Though, Ko isn’t the only part of Mahiru’s life in Call of the Night Volume 15. You might even argue that Kiku is the bigger focus, which makes sense given her central role to the plot (and her relation to a certain vampire). Her whole shtick has been true love, and we see that get exposed as “becoming human” in this volume. It’s really not that subtle, because alongside that underlying connection, Kiku’s facade comes loose as well. I really like how Kotoyama portrayed it, for quite a few reasons. First of all, it comes from a moment where she believes she feels true love for Mahiru, but the panel solely focuses on herself. She doesn’t reach a hand out for Mahiru, she doesn’t grow closer to him in the theater- the only thing she is capable of is selfish thought. Similarly, Kotoyama forces Kiku’s vampiric traits down the throat of readers, firmly separating her from ever achieving humanity again.

It’s really really standout work because Kotoyama is very effectively relating love to being an exclusively human emotion, and that regardless of whether you’re a vampire or not, you can still be human. It’s something that they’ve strongly related to Nazuna, and her mother Haru, within this volume. And I really mean it. Call of The Night Volume 15 dives deep into the relationship between mother and daughter.

Okay, so maybe not that deep a dive, but it does well to really force the reader to question why Nazuna was born. I think many will have the initial thought that Haru came to the conclusion that she’d be reborn “as” Nazuna, but I think I have a far more satisfying explanation. You can never “return” to humanity in the way that Haru and Kiku were initially trying to do. Instead, I think Haru stumbled upon a new avenue, one that allows humanity to exist in the context she desired: love. It really presents as the antithesis to Kiku’s selfish pursuit of love, where Haru’s love was truly directed towards her daughter, Nazuna. In that sense, Haru’s idea of humanity was much more conceptual and subjective than the literal stance that Kiku has taken on it, and ultimately makes the most sense. Though, that’s just speculation.

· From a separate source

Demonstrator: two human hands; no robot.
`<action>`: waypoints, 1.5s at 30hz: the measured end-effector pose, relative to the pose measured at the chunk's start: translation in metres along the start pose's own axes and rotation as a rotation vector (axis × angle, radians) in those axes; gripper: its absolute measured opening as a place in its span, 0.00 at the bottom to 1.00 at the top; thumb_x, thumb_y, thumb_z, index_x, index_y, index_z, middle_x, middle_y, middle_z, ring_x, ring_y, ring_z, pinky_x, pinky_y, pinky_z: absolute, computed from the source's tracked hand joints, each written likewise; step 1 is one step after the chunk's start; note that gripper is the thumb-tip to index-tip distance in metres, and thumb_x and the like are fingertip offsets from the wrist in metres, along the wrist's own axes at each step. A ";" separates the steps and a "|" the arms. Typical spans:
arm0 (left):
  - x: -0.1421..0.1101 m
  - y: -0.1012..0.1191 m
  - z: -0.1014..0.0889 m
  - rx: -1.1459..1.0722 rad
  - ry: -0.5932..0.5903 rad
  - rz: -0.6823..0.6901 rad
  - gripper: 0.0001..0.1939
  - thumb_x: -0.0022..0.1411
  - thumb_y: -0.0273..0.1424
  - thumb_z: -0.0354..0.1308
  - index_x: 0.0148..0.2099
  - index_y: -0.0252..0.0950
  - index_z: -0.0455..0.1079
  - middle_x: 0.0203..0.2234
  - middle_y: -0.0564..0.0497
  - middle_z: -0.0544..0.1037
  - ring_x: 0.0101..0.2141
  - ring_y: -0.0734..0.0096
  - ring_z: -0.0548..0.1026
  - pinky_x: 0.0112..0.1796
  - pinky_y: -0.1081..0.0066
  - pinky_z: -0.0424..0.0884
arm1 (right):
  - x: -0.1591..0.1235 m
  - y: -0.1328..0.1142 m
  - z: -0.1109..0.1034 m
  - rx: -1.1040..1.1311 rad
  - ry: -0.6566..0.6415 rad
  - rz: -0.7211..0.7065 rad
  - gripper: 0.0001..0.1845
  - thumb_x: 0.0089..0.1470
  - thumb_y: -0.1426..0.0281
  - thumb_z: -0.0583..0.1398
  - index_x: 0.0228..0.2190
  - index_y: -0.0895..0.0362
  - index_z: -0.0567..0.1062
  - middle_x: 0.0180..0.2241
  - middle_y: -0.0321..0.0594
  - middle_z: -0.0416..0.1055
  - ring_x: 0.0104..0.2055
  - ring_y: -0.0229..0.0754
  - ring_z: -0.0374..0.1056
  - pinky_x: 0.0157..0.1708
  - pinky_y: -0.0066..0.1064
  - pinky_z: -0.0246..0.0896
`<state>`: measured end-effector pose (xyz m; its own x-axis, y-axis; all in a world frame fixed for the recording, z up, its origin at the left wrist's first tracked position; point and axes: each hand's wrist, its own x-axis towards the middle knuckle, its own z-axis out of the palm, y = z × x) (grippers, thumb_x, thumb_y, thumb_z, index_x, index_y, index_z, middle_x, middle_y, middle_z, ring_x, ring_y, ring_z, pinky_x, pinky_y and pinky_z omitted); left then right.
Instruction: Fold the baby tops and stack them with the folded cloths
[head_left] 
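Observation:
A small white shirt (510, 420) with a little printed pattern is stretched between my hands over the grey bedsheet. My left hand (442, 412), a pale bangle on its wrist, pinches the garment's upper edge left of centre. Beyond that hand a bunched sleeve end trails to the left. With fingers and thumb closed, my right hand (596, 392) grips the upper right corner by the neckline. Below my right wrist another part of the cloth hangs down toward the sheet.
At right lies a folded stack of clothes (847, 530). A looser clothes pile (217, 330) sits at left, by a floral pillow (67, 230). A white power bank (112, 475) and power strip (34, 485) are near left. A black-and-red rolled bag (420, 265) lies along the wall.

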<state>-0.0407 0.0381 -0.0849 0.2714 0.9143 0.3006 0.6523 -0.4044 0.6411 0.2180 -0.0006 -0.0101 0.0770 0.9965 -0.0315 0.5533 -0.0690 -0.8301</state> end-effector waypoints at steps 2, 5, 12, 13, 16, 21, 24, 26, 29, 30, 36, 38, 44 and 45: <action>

What isn’t speculation though is that Call of The Night Volume 15 is yet another incredible addition to the series. Kotoyama has continued to see almost inhuman levels of growth and development within this manga, and the story grows deeper and wider alongside it. It feels impossible to truly believe that they’ve been flying by the seat of their pants for a while with this manga. All the same, planning or not, Kotoyama cements Call of the Night as a manga for the ages, and there’s still a few volumes to go.